Next, we investigated the relationship between facial attractiveness and various related human traits. First, we tested the enrichment for associations with six dermatological traits related to skin and hair pigmentation (S9 Table) among top SNPs identified in the attractiveness GWAS (Methods). Overall, SNPs associated with female coders’ ratings were enriched for associations with hair pigmentation while SNPs for male coders’ attractiveness ratings were more strongly enriched for associations with skin pigmentation. Ten enrichment results reached statistical significance after Bonferroni correction (S10 Table). Specifically, SNPs associated with FC-AS were significantly enriched for associations with multiple hair color traits, i.e. blonde (p = 5.3e-05), light brown (p = 4.2e-4), dark brown (p = 2.8e-4), and red (p = 3.2e-4). Top SNPs for MC-AS were only significantly enriched for skin pigmentation (p = 3.8e-4). A similar preferential distinction between male and female coders was also observed in sex-stratified analyses. Top SNPs for FC-FS were enriched for associations with dark brown hair (p = 8.2e-4) and top SNPs for FC-MS were enriched for associations with blonde (p = 4.4e-5), red (p = 4.2e-4), and black hair (p = 1.7e-5). In contrast, top SNPs for MC-MS were enriched only for associations with skin pigmentation (p = 3.2e-4). No significant enrichment was observed for MC-FS.

To further reveal the polygenic relationship between facial attractiveness and other complex traits, we estimated genetic covariance between facial attractiveness and 50 complex traits with publicly accessible GWAS summary statistics which covered a spectrum of social, psychiatric, anthropometric, metabolic, and reproductive phenotypes (S11 Table). Results for all 300 pairs of genetic covariance are summarized in S12 Table. One pair of traits–female BMI (BMI-F) and MC-FS, showed a strong and negative correlation, and the p-value achieved Bonferroni-corrected significance (covariance = -0.053, p = 4.7e-5).
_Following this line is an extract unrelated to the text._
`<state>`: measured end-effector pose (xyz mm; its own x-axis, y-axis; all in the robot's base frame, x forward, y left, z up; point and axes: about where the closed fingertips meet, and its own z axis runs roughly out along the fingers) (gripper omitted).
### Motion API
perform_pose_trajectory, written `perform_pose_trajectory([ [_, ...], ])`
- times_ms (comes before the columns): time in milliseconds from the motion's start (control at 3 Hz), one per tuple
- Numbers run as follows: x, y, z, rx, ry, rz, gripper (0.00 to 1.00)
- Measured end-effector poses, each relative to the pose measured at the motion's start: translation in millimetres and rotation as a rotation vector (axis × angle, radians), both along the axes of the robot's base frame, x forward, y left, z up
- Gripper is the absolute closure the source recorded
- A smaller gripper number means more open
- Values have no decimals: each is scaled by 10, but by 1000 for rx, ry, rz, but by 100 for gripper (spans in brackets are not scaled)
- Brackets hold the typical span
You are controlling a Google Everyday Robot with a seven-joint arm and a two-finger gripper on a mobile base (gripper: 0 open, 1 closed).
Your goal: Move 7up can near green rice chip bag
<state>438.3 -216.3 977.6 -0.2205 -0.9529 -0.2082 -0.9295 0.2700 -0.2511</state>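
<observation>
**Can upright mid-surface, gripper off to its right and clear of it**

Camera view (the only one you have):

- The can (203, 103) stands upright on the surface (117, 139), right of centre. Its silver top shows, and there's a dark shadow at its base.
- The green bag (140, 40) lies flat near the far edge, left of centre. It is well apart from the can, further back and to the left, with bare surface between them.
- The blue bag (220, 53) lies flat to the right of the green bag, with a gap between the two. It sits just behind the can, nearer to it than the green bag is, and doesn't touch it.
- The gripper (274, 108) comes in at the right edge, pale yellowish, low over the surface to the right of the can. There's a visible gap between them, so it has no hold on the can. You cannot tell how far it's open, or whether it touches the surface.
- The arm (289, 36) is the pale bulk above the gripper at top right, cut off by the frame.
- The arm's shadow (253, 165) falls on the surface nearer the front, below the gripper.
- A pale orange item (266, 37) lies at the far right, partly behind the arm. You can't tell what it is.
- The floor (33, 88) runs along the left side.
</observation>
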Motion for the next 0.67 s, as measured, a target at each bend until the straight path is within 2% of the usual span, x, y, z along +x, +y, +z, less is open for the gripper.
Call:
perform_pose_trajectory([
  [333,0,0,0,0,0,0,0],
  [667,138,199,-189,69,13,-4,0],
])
Additionally, three other pairs of traits did not reach statistical significance but showed genetic covariance with Benjamini-Hochberg false discovery rate (fdr) below 0.1, including BMI and MC-FS (covariance = -0.035; p = 6.4e-4), high-density lipoprotein cholesterol (HDL-C) and FC-MS (covariance = -0.058; p = 8.2e-4), and total cholesterol (TC) and FC-MS (covariance = -0.063; p = 5.1e-4). Interestingly, female attractiveness traits were negatively correlated with all three BMI traits, and the correlation signal was the strongest when attractiveness was rated by male coders (i.e. MC-FS) and the BMI analysis was specific to females (Fig 4A). However, such a relationship was completely absent between male attractiveness and BMI. In fact, both FC-MS and MC-MS were positively correlated with BMI traits although the p-values were non-significant. In contrast, genetic covariance between attractiveness and lipid traits was specific to male samples, especially the FC-MS analysis in which female coders’ scores were analyzed (Fig 4B).

thumbnail
Fig 4.

Genetic covariance between facial attractiveness and (A) BMI traits, (B) lipid traits. Intervals show the 95% confidence intervals of covariance estimates. Genetic covariance with fdr < 0.1 are marked by one asterisk and the covariance with p-value < 1e-4 is marked by two asterisks.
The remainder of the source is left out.